THE BEROSSUS VERSION
One must assume that among the crucial texts that were copied and recopied, a version of the tale of Marduk, Tiamat, and the Celestial battle had to be in the hands of Berossus when he compiled his three volume Babyloniaca.
This, apparently, he did. According to the historian Alexander Polyhistor—one of the sources for the Berossus Fragments—in Book I, Berossos wrote (among other things):
There was a time in which there was nothing but darkness
and an Abyss of waters, wherein resided most hideous
creatures . . .
The one who presided over them was a female named
Thallath, which according to Chaldean means "the Sea" . . .
Belus (= The Lord') came, and cut the female asunder;
and out of one half of her he formed the Earth,
and of the other half the Heavens;
at the same time he destroyed the creatures of the Abyss . . .
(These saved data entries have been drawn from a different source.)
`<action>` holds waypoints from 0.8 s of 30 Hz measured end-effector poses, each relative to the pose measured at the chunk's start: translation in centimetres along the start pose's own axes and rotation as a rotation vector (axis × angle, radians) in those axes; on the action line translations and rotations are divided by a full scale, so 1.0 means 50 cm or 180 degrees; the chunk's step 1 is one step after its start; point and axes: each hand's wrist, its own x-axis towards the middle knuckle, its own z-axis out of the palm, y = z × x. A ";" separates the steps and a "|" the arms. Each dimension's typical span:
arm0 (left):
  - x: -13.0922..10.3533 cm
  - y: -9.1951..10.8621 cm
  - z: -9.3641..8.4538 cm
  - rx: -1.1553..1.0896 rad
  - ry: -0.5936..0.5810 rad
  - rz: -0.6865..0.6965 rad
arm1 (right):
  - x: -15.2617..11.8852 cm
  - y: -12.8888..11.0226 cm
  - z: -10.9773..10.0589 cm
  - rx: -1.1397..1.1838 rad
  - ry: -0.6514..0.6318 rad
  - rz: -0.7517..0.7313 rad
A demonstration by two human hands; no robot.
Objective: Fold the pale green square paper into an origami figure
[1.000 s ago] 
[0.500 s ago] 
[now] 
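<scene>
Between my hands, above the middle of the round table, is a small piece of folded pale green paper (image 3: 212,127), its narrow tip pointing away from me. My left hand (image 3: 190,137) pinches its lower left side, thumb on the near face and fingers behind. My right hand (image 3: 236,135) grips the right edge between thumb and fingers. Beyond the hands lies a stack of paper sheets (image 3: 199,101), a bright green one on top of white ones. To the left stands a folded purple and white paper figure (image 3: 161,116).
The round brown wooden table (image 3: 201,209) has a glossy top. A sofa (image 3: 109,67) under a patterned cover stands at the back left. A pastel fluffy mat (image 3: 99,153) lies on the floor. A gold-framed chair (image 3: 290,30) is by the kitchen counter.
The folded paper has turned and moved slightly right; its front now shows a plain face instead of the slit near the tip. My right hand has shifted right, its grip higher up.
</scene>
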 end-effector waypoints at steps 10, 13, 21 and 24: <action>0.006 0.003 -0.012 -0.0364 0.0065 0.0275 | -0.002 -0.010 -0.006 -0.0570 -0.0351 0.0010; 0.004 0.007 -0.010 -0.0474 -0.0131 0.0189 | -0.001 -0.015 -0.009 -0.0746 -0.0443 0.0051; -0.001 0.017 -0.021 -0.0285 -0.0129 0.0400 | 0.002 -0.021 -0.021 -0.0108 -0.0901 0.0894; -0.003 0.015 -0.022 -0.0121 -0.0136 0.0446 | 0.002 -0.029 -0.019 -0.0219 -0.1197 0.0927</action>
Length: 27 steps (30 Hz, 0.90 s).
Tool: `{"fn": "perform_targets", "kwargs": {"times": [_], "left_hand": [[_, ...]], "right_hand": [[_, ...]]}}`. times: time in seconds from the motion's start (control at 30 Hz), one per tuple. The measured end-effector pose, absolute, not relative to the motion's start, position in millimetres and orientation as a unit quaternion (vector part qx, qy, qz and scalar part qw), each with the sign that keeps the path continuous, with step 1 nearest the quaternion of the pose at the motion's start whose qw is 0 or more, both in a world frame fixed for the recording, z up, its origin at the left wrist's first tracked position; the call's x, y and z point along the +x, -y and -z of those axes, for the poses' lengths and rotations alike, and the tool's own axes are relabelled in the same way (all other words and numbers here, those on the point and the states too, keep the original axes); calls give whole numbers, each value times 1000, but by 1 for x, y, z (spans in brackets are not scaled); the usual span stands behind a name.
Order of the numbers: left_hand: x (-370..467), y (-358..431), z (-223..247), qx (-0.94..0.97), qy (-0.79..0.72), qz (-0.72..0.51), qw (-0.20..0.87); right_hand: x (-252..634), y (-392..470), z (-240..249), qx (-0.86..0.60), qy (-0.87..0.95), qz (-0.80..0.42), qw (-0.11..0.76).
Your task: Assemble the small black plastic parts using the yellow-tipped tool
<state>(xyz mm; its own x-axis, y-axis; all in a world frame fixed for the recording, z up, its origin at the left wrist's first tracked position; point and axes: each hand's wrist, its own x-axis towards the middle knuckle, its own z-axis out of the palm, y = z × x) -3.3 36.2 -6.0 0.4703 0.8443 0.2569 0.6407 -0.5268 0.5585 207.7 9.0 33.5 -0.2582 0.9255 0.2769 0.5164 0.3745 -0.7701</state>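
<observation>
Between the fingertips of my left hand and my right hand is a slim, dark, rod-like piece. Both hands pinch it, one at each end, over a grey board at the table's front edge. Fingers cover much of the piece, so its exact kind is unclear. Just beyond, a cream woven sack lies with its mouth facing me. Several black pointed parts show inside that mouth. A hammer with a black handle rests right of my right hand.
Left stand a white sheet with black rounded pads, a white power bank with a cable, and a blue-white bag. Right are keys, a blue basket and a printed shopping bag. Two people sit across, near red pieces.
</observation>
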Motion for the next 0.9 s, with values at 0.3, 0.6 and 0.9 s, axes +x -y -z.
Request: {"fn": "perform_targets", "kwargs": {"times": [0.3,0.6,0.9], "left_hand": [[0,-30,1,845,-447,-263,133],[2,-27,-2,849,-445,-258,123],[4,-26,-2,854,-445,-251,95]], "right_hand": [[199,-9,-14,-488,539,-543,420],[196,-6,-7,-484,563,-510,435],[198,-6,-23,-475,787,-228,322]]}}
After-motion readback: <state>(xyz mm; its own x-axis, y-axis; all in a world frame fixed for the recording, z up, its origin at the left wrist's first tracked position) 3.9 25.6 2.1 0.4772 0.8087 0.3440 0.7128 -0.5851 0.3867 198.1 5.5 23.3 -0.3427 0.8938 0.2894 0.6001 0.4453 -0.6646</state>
This Belus, whom men call Deus, divided the darkness,
and separated the Heavens from the Earth,
and put order in the universe . . .
He also formed the stars, and the Sun, and the Moon,
together with the five planets.
Did Berossus have access to a complete and undamaged copy of Tablet V of Enuma elishl This interesting question leads to a more general one: Where, in which library, among which collection of tablets, did Berossus sit, copy from the tablets, and write his three volumes?
The answer might lie in the discovery in the 1950s that a mound called Sultantepe, a few miles norh of Harran (now in Turkey), was actually the site of a major scribal school and library—where many tablets until then missing were found. +
VII
Of Anunnaki and Igigi
It was probably near midnight when the public reading of Enuma. elish (in Babylon accompanied by reenactments, a kind of Passion Play) had reached the statement that the creation of the heavens and the Earth—by Marduk—has been accomplished. Now it was time to translate his celestial supremacy to supremacy among the Anunnaki—the heavenly gods who came to Earth.
With admirable subtlety, the name Enlil—the deity who probably was the hero of the creation tale in its Sumerian original—is mentioned (for the first time) alongside those of Anu and Ea/Enki: It is slipped in in the very last line of Tablet IV. Then, as the tale continues on Tablet V, other deities—including Marduk's real mother, Damkina (renamed Ninki after Ea was titled 'Enki' = 'Lord of Earth')—take the stage; and the listener (or reader) finds himself witnessing Marduk's coronation as 'king' not only by the Anunnaki gods, but also by another group of deities called Igi.gi (— 'Those Who Observe and See').
It is a grand assembly of all the leading gods. Marduk is seated on a throne, and his proud parents, Ea/Enki and Damkina, "opened their mouths to address the great gods," saying thus: "Formerly, Marduk was [merely] our beloved son; now he is your king; proclaim his title "King of the gods of Heaven and Earth!" Compliance to that request/demand followed:
Being assembled, all the Igigi bowed down;
Everyone of the Anunnaki kissed his (Marduk's) feet.
They were assembled to do obediance;
They stood before him, bowed, and said:
"He is the king!"
They gave sovereignty to Marduk;
They declared for him a formula of
good fortune and success, [saying]:
"Whatever you command we will do!"
The text does not state where the Assembly is gathered. The narrative suggests that the coronation of Marduk is taking place on Nibiru, and it is followed by an assembly of the gods assigned to Earth. Reminding the gathered gods of his royal lineage (some ancestors who preceded Ea and Anu are invoked), Marduk, as the newly elected Chief, loses no time in outlining his divine program: Hitherto, he tells the gathered gods, you have resided in E.sharra, "the Great Abode" of Anu on Nibiru; now you will reside in "a counterpart abode thereof that I will build in the Below." "In the Below"—on Earth—Marduk says, he has created Firm Ground suitable for a New Home:
I have hardened the ground for a building site,
to build a home, my Luxurious Abode.
I will establish therein my temple,
its shrines will affirm my sovereignty . . .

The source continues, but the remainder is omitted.